# Self propelled swather vs triple mower mounted units



## LCF (Oct 30, 2016)

I'm looking at buying a new mower conditioner for grass hay. I've got a NH 1431 rubber on rubber as well as a JD 946 impeller. Looking to go to a "one tractor" unit. Either a self propelled disk swather (16') or a the type of mower that mounts to front and rear 3 point hitch to make a 30' cut. Looking for opinions on both types as well as what brands you would recommend. I run beef cows and feeder calves. Cut around 500 acres of wheat/ryegrass along with 500-600 acres of fescue/orchard grass.


----------



## Farmerbrown2 (Sep 25, 2018)

Two brothers across the valley from me have a Big M and a 16' CaseIH self propelled Discbine they cut more in 2 hours then I cut all year. I


----------



## carcajou (Jan 28, 2011)

If you have, or need a larger tractor the the triple might be the way to go. Not for me though. I like having multiple 110 hp tractors around, and a cheap 4 wheel drive for tillage, seeding. I see guys feeding cows with 180-200 hp FWA's and wonder why. They are a very expensive tractor for the rest of the year.


----------



## Lewis Ranch (Jul 15, 2013)

With only 1k acres to cut I'd go self propelled with 16' head. If buying new I'd purchase a Massey and if used depending on age I really liked my 4995 Deere or something a little newer the 9770 Massey Hesston.


----------



## hog987 (Apr 5, 2011)

Krone has 20 foot mower that pulls behind tractor. Basically its two 10 , foot machines on the same frame.


----------



## LCF (Oct 30, 2016)

Thanks for the replies. Are there any other opinions on the two machines or certain brands?


----------



## carcajou (Jan 28, 2011)

Hesston/MF


----------



## LCF (Oct 30, 2016)

We row crop 4000 acres and run about 500 cows along with 300-500 feeder calves (depending on prices). My point to all that is that we do run the bigger tractors already so that's why I was leaning towards the triple mounted type. Also there is only 2 of us running the cattle side of the farm so it's important (as it is for everyone) to get as much done per person as we can.

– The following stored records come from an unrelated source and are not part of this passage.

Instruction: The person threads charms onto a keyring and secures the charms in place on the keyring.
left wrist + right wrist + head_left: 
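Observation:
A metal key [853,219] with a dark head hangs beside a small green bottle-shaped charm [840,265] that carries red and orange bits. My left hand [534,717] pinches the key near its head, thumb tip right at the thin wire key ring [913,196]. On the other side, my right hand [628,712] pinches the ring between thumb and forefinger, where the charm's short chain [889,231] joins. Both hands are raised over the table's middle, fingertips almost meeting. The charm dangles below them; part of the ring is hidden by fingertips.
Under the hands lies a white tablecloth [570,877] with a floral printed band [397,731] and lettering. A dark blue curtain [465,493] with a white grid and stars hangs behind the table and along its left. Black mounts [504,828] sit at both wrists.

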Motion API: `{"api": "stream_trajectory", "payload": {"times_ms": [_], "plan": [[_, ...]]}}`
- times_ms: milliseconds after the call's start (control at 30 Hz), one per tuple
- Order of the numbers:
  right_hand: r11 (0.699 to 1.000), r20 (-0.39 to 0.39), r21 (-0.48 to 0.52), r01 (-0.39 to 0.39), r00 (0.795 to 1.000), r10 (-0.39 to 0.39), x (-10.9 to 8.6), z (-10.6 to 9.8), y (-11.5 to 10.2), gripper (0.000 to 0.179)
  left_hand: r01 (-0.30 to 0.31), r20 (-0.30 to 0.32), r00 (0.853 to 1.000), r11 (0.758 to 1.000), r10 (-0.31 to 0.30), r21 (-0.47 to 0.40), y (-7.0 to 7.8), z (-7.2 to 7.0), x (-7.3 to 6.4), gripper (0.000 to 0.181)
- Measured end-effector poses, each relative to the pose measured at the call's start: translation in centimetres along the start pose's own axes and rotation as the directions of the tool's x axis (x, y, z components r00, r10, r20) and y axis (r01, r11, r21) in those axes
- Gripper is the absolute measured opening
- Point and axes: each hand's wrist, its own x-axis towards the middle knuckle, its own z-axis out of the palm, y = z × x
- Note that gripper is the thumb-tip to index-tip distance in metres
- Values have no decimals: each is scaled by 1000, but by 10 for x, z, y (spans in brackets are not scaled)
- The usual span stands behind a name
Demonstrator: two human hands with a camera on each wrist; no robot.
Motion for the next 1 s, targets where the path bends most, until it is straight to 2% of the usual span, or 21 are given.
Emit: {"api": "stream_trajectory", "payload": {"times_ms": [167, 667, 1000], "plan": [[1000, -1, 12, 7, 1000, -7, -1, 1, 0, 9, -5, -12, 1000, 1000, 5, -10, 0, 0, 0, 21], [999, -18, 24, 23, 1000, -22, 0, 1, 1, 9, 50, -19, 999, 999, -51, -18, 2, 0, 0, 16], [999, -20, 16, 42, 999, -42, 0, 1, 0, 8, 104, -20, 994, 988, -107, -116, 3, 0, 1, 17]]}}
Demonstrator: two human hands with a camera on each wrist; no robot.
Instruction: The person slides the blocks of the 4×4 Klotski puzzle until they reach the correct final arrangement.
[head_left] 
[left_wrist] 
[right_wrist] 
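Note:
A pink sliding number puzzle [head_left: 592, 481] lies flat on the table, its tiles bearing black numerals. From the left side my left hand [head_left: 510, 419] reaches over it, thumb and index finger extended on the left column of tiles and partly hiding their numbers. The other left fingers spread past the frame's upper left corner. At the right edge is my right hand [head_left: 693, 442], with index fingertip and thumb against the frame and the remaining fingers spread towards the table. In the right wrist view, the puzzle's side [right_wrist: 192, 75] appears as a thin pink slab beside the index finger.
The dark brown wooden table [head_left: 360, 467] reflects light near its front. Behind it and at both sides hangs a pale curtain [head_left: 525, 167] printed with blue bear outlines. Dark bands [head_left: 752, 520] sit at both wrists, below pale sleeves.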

I've seen a lot of NH triple mounts advertised and we really only have 3 good options very close to me, JD NH and Kuhn.


----------



## carcajou (Jan 28, 2011)

Too bad you don't have a good Krone dealer nearby. Very nice triples.


----------



## LCF (Oct 30, 2016)

I agree. There is a krone dealer about 3hrs north of me. I bought my last Jaylor from them. Not close enough to get good service I'm afraid though.


----------



## swmnhay (Jun 13, 2008)

LCF said:


> Thanks for the replies. Are there any other opinions on the two machines or certain brands?


This could be an option??

http://www2.vermeer.com/vermeer/NA/en/N/equipment/trailed_mowers/tm1410


----------



## LCF (Oct 30, 2016)

Thanks swmnhay. I'll check that out


----------



## gradyjohn (Jul 17, 2012)

LCF said:


> I'm looking at buying a new mower conditioner for grass hay. I've got a NH 1431 rubber on rubber as well as a JD 946 impeller. Looking to go to a "one tractor" unit. Either a self propelled disk swather (16') or a the type of mower that mounts to front and rear 3 point hitch to make a 30' cut. Looking for opinions on both types as well as what brands you would recommend. I run beef cows and feeder calves. Cut around 500 acres of wheat/ryegrass along with 500-600 acres of fescue/orchard grass.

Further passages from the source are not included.